The risk of doing nothing . . . .
You've worked hard all your life, bought a home and set aside a nest egg. You've tried to do everything right. Lately, you've seen friends or family in similar situations lose everything because they needed to go into a nursing home. Could this happen to you or your spouse?
The bad news is more than half of seniors turning age 65 will need some long-term care during their lifetimes. Nursing home care, also known as long-term care, is expensive. It costs between $5000 to $7000 a month depending on where in the country you live. Many people assume Medicare covers nursing home costs but unfortunately, this is not true.
The high cost of nursing home care is an issue in this country because many Americans cannot afford long-term care and options are limited. Long-term care insurance is very expensive. Like all insurance, the best time to buy it is when you don't need it. If you didn't buy it when you were younger, it may be too expensive now. There are some new hybrid insurance options but these can also be expensive. Private pay is not a viable option for most people. If you have a couple of million dollars in assets, you may be able to pay for a few years of long-term care out of pocket and still be able to pay for the well spouse's living expenses. However, if you don't have millions, paying for long-term care could completely wipe out your hard-earned assets and leave nothing for your children.

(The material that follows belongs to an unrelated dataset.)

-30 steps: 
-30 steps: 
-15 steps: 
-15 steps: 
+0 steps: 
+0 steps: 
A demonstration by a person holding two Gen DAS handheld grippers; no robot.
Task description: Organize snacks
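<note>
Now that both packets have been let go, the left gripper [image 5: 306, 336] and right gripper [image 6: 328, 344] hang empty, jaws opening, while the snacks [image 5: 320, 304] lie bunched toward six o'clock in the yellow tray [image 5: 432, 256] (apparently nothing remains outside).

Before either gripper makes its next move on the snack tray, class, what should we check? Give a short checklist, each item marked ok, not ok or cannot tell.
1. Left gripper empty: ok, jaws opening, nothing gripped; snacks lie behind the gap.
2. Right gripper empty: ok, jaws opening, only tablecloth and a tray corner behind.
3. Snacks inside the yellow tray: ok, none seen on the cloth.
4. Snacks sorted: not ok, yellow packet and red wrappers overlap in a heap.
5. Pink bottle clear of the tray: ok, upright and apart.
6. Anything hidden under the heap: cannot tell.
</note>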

Many people in nursing homes for more than a few months find they are running out of money and must apply for Medicaid long-term care coverage to pay the nursing home. Medicaid long-term care coverage is a special program to assist people who meet certain financial requirements. It is not indigent care and should not be confused with other Medicaid programs for people living at or below the poverty level. Due to the high cost of nursing homes, Medicaid long-term care is basically a program for the middle-class. Who is most at risk? People with approximately $450.000 or less in assets are most vulnerable to losing everything to nursing home costs. If you are in this category, is there anything you can do to protect yourself? Yes.
Saving the Home
The good news is there are ways to protect yourself from losing everything to the nursing home. By consulting with an elder law attorney and implementing the right advance planning, you can protect your home and life savings even if you need to apply for Medicaid long-term care coverage in the future. If you qualify for long-term care, Medicaid will pay all or a portion of your long-term care costs depending on your assets and income. Medicaid rules are complex and an elder law attorney can advise you about qualifying for Medicaid, Medicaid estate recovery, and the five-year look-back. You've probably heard these terms before. Estate recovery means Medicaid can force the sale of your estate assets after your death and take the money from the sale to pay itself back for benefits you received during your lifetime. In some states, Medicaid can go even further and take non-probate assets. This is called expanded estate recovery. Rules vary from state to state and you should consult with an attorney licensed in your state.
Medicaid also has a five-year look-back. This means you can be penalized for any gifts of property you make within five years of applying for Medicaid long-term care. To avoid losing everything and getting dinged by the five-year look-back, it is crucial to begin planning early if you are in the $450,000 asset range and think you or a spouse may need nursing home care in the future. There are various planning options including certain types of trusts that can help you protect your life savings. But you need to take action as soon as possible to have full use of these planning tools. You should start proactive planning at least five years before you think you or your spouse will need to apply for Medicaid long-term care coverage.
What happens if you haven't planned and your spouse suddenly needs to go into a nursing home? There are crisis planning tools that an elder law attorney can use to save a portion of your assets. Medicaid laws are complex. The timing of the Medicaid application is critical. Before you apply for Medicaid long-term care for yourself or a family member and make a costly mistake, talk to an elder law attorney.